High-Temperature Stable Amorphous Sn-Rich InSnGaO Thin Films Fabricated Via Atomic Layer Deposition for Next-Generation Dynamic Random-Access Memory Applications

Facile phase transitions and electrical degradation of amorphous oxide semiconductors due to a high thermal budget have significantly limited their dynamic random-access memory (DRAM) applications, which require high thermal stability at temperatures over 600 °C. In this paper, we report an amorphous In-Sn-Ga-O (ITGO) semiconductor fabricated via atomic layer deposition, which exhibits high-temperature (∼700 °C) phase stability with moderate electrical properties.
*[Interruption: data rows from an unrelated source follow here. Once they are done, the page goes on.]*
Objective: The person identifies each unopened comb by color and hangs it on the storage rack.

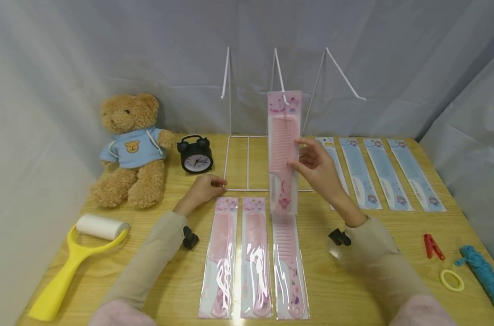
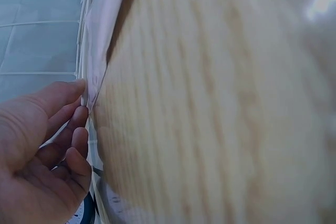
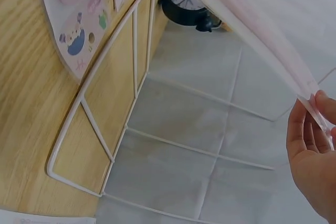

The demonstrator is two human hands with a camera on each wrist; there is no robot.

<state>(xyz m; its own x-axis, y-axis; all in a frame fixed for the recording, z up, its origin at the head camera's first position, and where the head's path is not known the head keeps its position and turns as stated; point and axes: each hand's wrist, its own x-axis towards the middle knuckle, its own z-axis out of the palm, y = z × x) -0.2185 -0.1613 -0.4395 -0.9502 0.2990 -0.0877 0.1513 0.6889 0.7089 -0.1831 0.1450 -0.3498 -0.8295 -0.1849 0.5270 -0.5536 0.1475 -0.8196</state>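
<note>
My right hand (image 1: 318, 170) pinches a packaged pink comb (image 1: 284, 154) by its right edge, fingers and thumb about midway up. The comb stands upright above the table, its printed header at the middle hook of a white wire display rack (image 1: 248, 163). The hook's tip shows in front of the header. In the right wrist view the same packaged comb (image 3: 262, 40) slants down to the right hand (image 3: 315, 161). My left hand (image 1: 204, 192) pinches the front left corner of the rack's base; in the left wrist view, the left hand's thumb and index finger (image 2: 79, 90) meet at the white wire.
Three packaged pink combs (image 1: 220, 258) lie in front of the rack. Several packaged blue combs (image 1: 361, 174) lie at right. A teddy bear (image 1: 133, 149), black alarm clock (image 1: 196, 156) and yellow-handled lint roller (image 1: 64, 276) are left; a red clip (image 1: 433, 246), yellow ring (image 1: 442, 277) and blue yarn (image 1: 483, 276) right.
</note>
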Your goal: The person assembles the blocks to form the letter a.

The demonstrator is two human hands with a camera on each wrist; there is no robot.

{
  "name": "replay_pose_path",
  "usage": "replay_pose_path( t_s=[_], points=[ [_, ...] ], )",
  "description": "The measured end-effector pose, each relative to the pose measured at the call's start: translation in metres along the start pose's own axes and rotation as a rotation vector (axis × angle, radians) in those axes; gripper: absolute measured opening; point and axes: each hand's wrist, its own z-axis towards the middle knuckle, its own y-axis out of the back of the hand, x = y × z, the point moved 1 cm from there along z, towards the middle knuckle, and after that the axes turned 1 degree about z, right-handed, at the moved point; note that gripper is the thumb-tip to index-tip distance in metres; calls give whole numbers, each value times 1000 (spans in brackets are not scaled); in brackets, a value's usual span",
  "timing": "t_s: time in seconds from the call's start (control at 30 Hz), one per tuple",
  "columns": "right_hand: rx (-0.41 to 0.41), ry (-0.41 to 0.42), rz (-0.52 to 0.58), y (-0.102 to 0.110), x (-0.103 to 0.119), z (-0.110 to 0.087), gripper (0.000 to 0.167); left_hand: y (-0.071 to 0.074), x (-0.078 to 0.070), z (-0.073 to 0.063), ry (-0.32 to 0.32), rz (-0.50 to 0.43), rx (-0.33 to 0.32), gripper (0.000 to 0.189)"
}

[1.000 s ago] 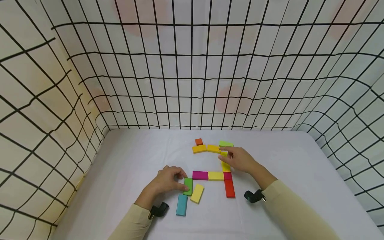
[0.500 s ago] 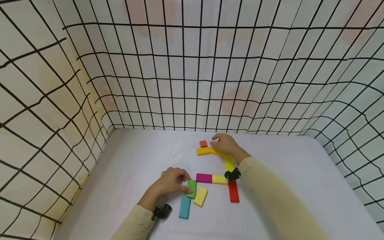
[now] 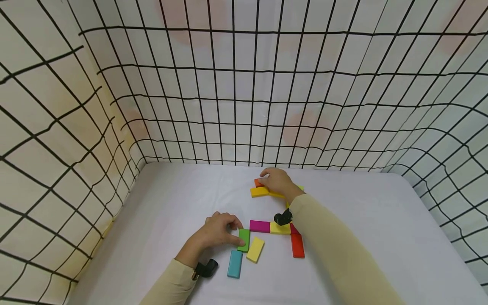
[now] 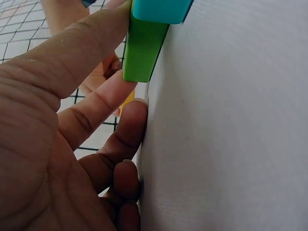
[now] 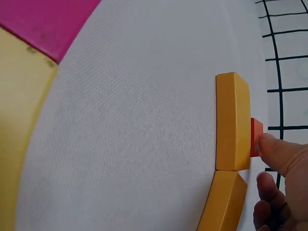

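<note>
My left hand (image 3: 219, 231) pinches a small green block (image 3: 244, 239) lying on the white surface, thumb and index finger at its edges. A teal block (image 3: 234, 264) sits against its near end; in the left wrist view the teal block (image 4: 161, 9) overlaps the green block (image 4: 144, 50). At the far side, my right hand (image 3: 277, 180) is over a short orange-red block (image 3: 257, 183). The right wrist view has the thumb tip right at this orange-red block (image 5: 255, 137), behind an amber block (image 5: 233, 122); the index finger is hidden there.
A pale yellow block (image 3: 255, 250) lies slanted beside the green one. Magenta (image 3: 260, 226) and yellow (image 3: 280, 229) blocks form a row towards a red block (image 3: 298, 246). The right forearm covers part of the arrangement. Black netting (image 3: 244, 99) over white cloth walls surrounds the surface.
My right hand has moved away and leftward, from beside the yellow and lime blocks to the orange-red block. The left hand keeps its pinch on the green block. The view has shifted slightly.
</note>
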Motion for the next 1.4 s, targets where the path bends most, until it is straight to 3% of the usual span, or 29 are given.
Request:
replay_pose_path(
  t_s=[0.13,0.33,0.47,0.63,0.87,1.17,1.4],
  points=[
    [-10,-23,-66,3,1,-1,29,-1,2,0,-6,11,-13,32],
    [-124,-63,-242,10,-17,4,29,-2,3,1,4,10,-9,32],
    [-124,-39,-144,11,-26,5,36,-2,4,1,14,16,-9,32],
    [-38,28,-30,7,-26,6,46,-2,4,1,14,12,-5,32],
    [-21,56,-86,6,-22,6,44,-2,4,2,10,23,-8,33],
    [35,27,-84,10,-16,0,40,0,2,1,23,12,-2,33],
    [-2,60,-133,11,-23,2,39,-1,3,1,7,14,-5,33]
  ],
)
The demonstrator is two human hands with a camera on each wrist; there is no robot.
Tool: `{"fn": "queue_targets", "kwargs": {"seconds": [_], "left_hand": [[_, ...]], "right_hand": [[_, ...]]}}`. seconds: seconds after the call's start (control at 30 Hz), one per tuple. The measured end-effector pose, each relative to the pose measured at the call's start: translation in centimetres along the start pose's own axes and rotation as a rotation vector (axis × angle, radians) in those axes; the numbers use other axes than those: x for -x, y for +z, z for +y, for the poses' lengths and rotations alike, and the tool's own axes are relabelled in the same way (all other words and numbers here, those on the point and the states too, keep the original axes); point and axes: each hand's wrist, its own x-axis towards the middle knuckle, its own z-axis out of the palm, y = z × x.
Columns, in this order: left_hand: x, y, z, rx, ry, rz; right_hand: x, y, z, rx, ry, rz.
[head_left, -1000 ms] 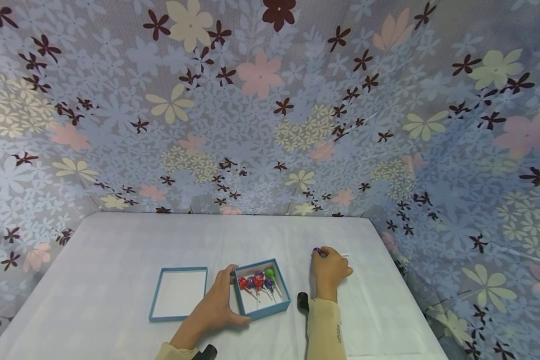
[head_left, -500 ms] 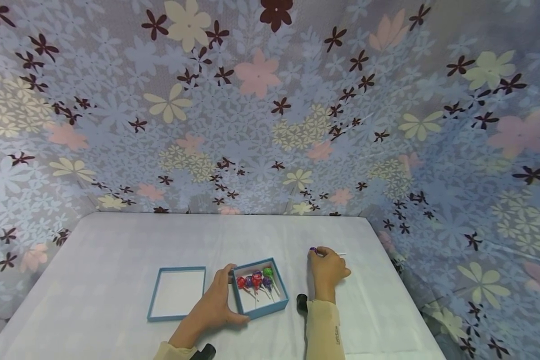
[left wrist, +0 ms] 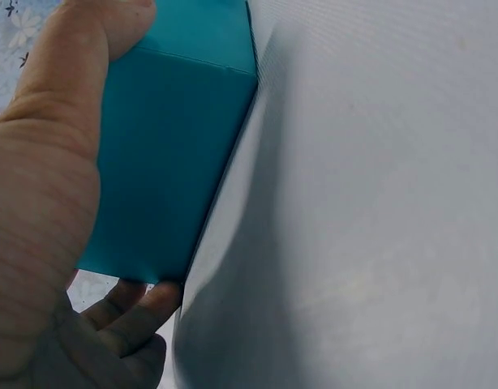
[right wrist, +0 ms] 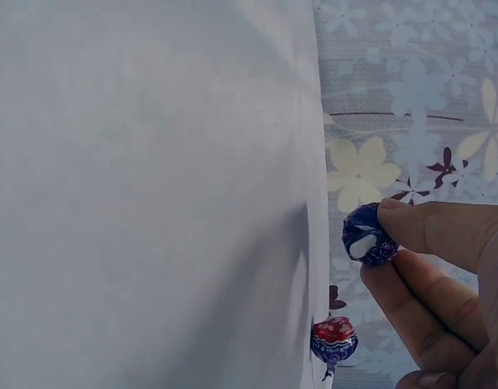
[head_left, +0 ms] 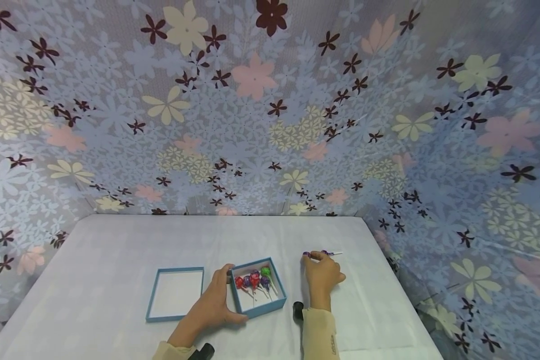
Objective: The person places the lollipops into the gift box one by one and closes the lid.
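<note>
My left hand [head_left: 212, 304] grips the blue open box [head_left: 265, 311], thumb at its near corner and fingers along its far left side. Inside lie several lollipops: red ones [head_left: 254, 279], purple ones and a green one [head_left: 265, 271]. In the left wrist view the teal outer wall [left wrist: 168, 162] sits between thumb and fingers. My right hand [head_left: 322, 278], to the right of the box, pinches a purple-wrapped lollipop [right wrist: 369, 235] by its head between thumb and fingertips; its stick is hidden. Another lollipop [right wrist: 335, 339], red and blue, lies on the table just beyond that hand.
A shallow blue-edged box lid [head_left: 175, 294] with a white inside lies to the left of my left hand. The table [head_left: 117, 250] has a white cloth. Flowered fabric [head_left: 252, 125] hangs behind it and along the right side.
My right hand has moved a little left with the pinched lollipop, uncovering the other lollipop on the table behind it. The left hand stays on the box; the head view shifts slightly.
</note>
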Motion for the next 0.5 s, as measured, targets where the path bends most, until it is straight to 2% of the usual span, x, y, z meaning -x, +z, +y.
{"fn": "queue_targets", "kwargs": {"seconds": [0.17,0.5], "left_hand": [[0.0,-0.1,0.0,0.002,0.009,0.002],[0.0,0.0,-0.2,0.001,0.003,0.001]], "right_hand": [[0.7,0.0,-0.5,0.005,0.003,-0.002],[2.0,-0.3,-1.2,-0.051,-0.051,0.021]]}}
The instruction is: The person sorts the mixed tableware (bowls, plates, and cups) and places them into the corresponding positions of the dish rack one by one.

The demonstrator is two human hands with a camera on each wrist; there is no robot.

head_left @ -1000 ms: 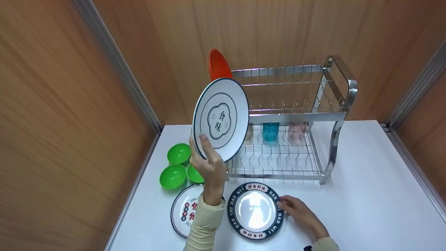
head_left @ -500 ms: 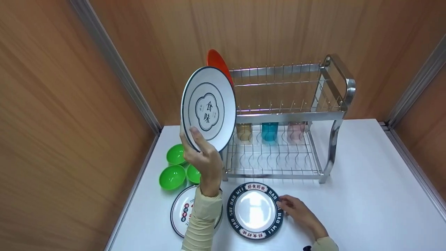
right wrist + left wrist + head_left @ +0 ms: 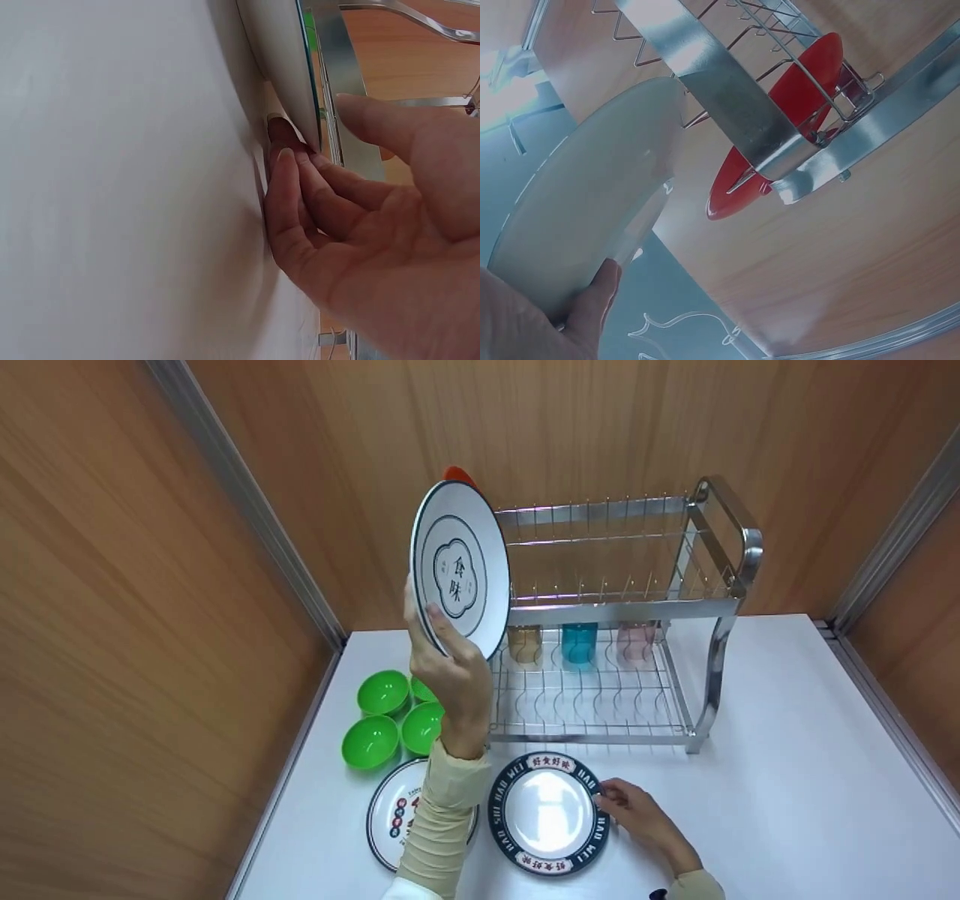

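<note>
My left hand [image 3: 454,682] holds up a white plate [image 3: 480,555] with a dark rim and black characters, thumb on its face and fingers behind. It is tilted near the upper left end of the metal dish rack [image 3: 630,611]; in the left wrist view it stands apart from the rack's rail. A red plate [image 3: 806,82] stands in the rack's end, mostly hidden in the head view. My right hand [image 3: 641,817] pinches the right edge of a dark-rimmed plate [image 3: 551,817] on the table, fingertips [image 3: 285,161] under the rim and thumb above.
Another white plate [image 3: 386,810] with red lettering lies partly under my left forearm. Several green bowls [image 3: 373,742] sit at the left. On the lower rack stand an amber cup [image 3: 524,645], a blue cup [image 3: 579,645] and a pink cup [image 3: 635,643]. Wooden walls enclose the back and sides.
The plate in my left hand went left, then up and slightly back right, turning more edge-on and covering more of the red plate. My right hand stays at the dark-rimmed plate.
</note>
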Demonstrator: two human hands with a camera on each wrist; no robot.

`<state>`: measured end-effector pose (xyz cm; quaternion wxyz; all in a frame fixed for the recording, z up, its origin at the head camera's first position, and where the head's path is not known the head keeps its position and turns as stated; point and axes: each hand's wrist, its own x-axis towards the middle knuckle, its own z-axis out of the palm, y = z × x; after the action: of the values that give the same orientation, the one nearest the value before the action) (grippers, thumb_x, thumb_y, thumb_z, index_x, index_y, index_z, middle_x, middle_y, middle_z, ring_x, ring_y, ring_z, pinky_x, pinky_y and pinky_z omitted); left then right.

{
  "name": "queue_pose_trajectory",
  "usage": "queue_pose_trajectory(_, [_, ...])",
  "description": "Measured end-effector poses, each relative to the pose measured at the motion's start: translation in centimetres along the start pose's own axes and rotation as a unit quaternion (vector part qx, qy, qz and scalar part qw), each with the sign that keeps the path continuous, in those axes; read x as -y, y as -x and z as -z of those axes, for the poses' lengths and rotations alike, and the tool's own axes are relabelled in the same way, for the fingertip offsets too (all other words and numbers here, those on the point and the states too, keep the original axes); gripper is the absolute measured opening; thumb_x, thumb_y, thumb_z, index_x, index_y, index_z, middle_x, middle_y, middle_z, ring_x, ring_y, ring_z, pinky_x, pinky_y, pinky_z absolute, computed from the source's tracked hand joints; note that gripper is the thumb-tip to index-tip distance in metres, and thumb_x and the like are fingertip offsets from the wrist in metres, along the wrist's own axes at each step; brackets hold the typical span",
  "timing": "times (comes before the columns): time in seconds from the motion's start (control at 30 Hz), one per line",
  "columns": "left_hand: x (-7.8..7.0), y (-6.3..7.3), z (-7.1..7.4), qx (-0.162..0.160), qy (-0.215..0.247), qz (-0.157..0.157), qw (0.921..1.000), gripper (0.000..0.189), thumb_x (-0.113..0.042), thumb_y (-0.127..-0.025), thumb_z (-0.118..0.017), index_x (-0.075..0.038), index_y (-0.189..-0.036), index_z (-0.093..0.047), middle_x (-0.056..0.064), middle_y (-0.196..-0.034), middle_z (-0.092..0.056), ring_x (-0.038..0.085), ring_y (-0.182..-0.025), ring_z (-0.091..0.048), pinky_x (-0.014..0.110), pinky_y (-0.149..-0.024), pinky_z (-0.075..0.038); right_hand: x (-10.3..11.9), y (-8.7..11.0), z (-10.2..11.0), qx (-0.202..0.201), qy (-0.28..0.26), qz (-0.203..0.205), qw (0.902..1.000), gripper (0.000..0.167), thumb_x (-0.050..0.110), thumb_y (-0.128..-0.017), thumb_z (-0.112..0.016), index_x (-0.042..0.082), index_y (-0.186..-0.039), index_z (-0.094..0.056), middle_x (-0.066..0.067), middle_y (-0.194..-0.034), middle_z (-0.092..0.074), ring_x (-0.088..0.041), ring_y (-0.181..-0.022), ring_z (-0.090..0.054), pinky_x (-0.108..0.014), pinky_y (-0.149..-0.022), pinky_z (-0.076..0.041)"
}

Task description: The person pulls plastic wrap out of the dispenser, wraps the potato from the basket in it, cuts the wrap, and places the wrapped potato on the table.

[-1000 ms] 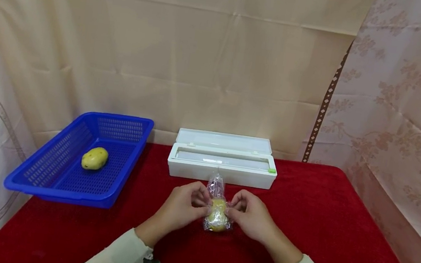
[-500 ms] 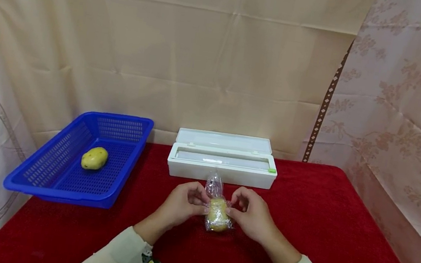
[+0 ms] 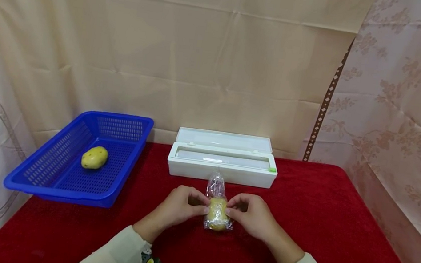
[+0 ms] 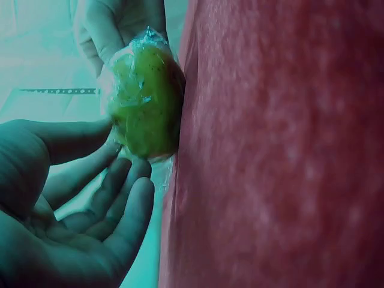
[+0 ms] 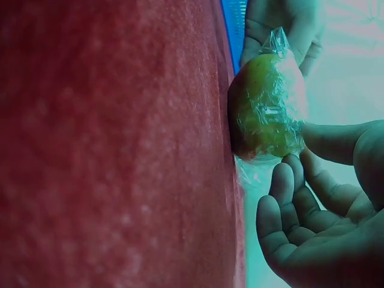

The optimal Sn-rich ITGO composition (In/Sn/Ga = 25:58:17 at. %) represents a thermally stable amorphous phase with excellent Hall mobility (24.0 cm²/(V s)) above 600 °C. Various analytical and simulation methods reveal the role of Sn as an efficient amorphous stabilizer and enhancer of electron mobility in oxide semiconductors. A thin-film transistor with a 4.5 nm-thick ITGO channel demonstrates excellent field-effect mobility (7.7 cm²/(V s)) and reliability. Therefore, Sn-rich ITGO is a promising candidate for next-generation DRAM channels that require amorphous-phase stability at a high thermal budget.